I don't care about the alligators and the snakes don't bother me, but I ain't dealing with these mosquitoes at 90 degrees no more. Hey, Josh. Look here. I was tell, I know we're wrapping up, but I, we've probably got, and it's been dry this past week, thank God, but the week before, the two weeks before, we have probably gotten 10 to maybe 10 to 12 inches of rain just down here at my house.

And when you get in them woods, It's, you can't even, you gotta cover your [00:53:00] nose, your e they're just all over you. Yeah. The mosquitoes are terrible right now. And I hate putting off on more than anybody in the world, cuz it seems like you put it on and you're instantly sweating the death.

But right now I have started putting it on because I don't want the West Nile. Yeah. I don't want it either. I've bet down here for a couple nights we hog hunted. We ain't cooing on it yet. We're gonna go tonight. Ain't Bobby's coming over, but I'm not looking forward to it. It was still, it just snowed on us a couple weeks ago at the house.

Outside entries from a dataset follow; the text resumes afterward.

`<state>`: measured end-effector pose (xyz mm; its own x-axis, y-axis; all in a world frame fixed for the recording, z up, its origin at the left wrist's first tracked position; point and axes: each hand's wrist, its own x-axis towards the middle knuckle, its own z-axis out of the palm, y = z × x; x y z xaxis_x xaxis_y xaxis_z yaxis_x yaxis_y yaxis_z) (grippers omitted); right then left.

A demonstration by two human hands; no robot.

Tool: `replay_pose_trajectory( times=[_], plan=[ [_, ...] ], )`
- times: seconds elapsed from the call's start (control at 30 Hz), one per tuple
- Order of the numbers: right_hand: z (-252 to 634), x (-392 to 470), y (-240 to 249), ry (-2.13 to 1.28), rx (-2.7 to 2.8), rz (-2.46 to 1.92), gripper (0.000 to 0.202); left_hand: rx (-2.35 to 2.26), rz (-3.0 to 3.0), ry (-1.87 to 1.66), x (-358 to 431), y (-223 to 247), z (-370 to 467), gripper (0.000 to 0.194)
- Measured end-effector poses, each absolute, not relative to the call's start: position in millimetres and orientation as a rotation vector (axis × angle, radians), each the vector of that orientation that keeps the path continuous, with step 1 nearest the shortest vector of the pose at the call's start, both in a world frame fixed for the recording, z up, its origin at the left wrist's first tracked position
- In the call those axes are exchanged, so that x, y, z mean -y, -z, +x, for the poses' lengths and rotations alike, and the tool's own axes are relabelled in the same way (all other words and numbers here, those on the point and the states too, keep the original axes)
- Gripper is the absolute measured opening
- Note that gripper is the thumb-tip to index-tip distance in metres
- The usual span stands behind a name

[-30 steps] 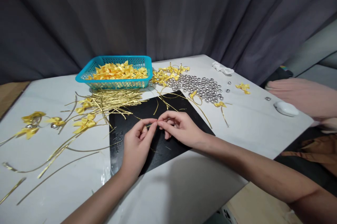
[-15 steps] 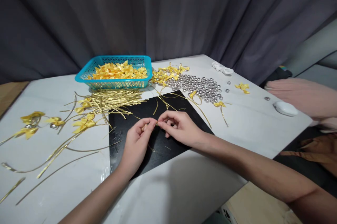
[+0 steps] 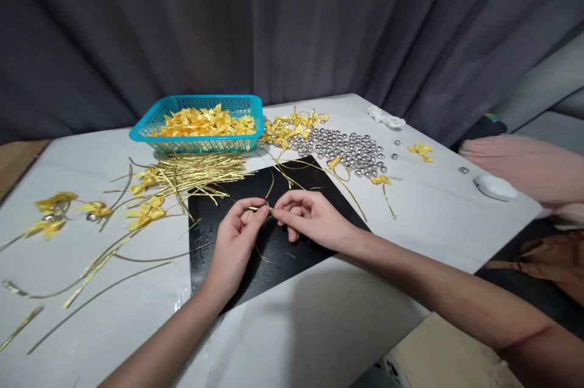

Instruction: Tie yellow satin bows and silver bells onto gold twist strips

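Above a black mat [image 3: 283, 266], my left hand [image 3: 238, 239] and my right hand [image 3: 314, 218] meet almost fingertip to fingertip. Both pinch a thin gold cord [image 3: 270, 210], which shows between the thumbs and forefingers. Part of the cord is hidden inside the left fingers. Just behind the hands lies a pile of gold cords [image 3: 205, 172], partly on the mat's far left corner. Yellow ribbon bows [image 3: 146, 213] with long cord tails rest to the left of my left hand. Beyond my right hand are many small silver beads [image 3: 351, 151].
A blue plastic basket [image 3: 196, 146] full of yellow bows stands at the back of the white table [image 3: 410, 224]. More bows [image 3: 292, 128] lie right of it. A crumpled tissue [image 3: 385, 117] and a white computer mouse [image 3: 495, 187] are at the right. A grey curtain [image 3: 292, 23] hangs behind.
The fingertips have parted slightly, and more of the gold cord shows between them. Both hands otherwise stay in about the same place over the mat.
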<state>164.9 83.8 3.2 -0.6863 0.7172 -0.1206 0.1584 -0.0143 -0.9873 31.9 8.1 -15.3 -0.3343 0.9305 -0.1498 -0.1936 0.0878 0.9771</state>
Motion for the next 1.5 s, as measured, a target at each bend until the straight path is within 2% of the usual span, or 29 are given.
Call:
replay_pose_trajectory(
  times=[0.73, 1.0, 1.5],
  plan=[
    [165.4, -83.0, -2.8, -1.610, 1.931, -0.902, 0.009, -1.518, 0.921, -1.532, -5.0, 10.5, 37.4, 0.028],
    [165.7, -83.0, -0.9, -1.601, 1.950, -0.892, 0.011, -1.551, 0.995, -1.501, -4.1, 12.7, 35.6, 0.021],
    [166.6, -82.8, -0.7, -1.495, 2.038, -0.888, 0.007, -1.600, 0.965, -1.420, -3.1, 11.5, 35.7, 0.028]
  ],
)
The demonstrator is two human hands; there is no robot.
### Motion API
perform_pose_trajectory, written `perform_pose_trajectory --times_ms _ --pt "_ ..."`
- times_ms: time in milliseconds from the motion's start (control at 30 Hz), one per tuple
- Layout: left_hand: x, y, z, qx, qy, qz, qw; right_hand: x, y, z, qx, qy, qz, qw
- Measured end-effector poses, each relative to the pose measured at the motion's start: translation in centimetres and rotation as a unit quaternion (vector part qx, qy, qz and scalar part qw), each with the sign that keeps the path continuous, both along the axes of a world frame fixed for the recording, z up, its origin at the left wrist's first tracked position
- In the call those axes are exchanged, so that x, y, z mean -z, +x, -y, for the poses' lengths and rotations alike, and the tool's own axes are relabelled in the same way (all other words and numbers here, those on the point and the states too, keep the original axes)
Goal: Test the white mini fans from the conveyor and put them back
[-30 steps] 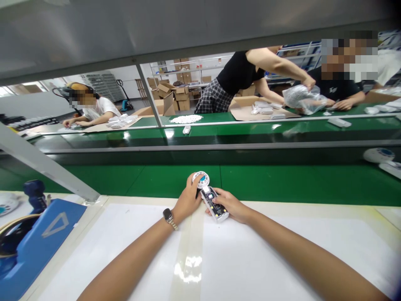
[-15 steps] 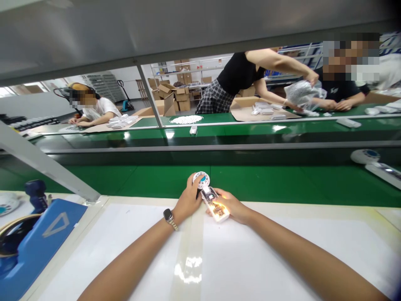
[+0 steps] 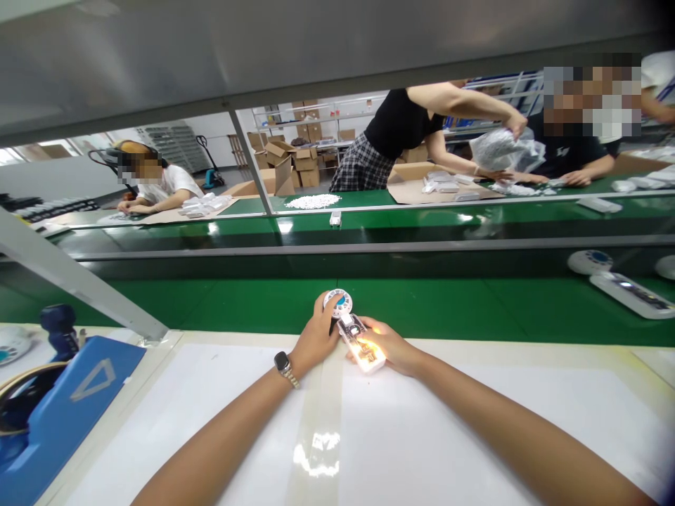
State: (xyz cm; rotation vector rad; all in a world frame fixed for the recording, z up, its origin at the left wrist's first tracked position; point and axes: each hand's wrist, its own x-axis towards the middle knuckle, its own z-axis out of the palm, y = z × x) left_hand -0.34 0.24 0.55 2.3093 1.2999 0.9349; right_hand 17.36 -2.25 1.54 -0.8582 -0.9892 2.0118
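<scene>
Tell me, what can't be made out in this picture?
All in the head view:
Lit device: lower details washed out by its own glow.
Right hand: some fingers hidden by the device.
Blue fixture: cut off by the left edge.
Round white object: cut off by the right edge.
Small white pieces: too small to identify.

And I counted: two bare hands on my feed, two oblong pale-edged circuit modules, three round white discs with blue centres, one dark-faced metal-band wristwatch, one blue plastic stand!
</scene>
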Motion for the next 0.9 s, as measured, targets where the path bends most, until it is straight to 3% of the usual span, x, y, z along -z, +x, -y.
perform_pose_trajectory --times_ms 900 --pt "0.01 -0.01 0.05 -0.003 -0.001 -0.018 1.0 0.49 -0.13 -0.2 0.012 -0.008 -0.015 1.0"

I wish y'all would send some of that down here. Yeah. It's just such a difference from up there to up down here, with the hunting and with the mosquitoes and the we talk about it all the time. Where's always a big argument over the internet, hunting the south, hunting the north.

Yep. But yeah, right now the mosquitoes and y'all, where you're at, y'all really don't have the gators right now. Like I do down here. Yeah. Yeah. And I'm an hour and 40 minutes from you, but they are thick down here. Yeah. See, we got a little four footer right down here below camp. But he's just a pet.

Yeah. I was gonna [00:54:00] say, he's a cute, he's a cute little, he's just a pet. He might be able to swallow a little brandy, but I think he'd have a hard time with angels, so I ain't too worried. I hear you. Yeah. Y'all kill all them hogs and you kill all the mosquitoes while you're at it. All right, Chris.

Hey, thanks for joining me, buddy. We'll get together and we'll have a hunt soon. Yes, sir. I sure appreciate it. All right. Ladies and gentlemen, that is Mr. Chris Collins and this is the Homan XP Podcast Network. We thank you for listening.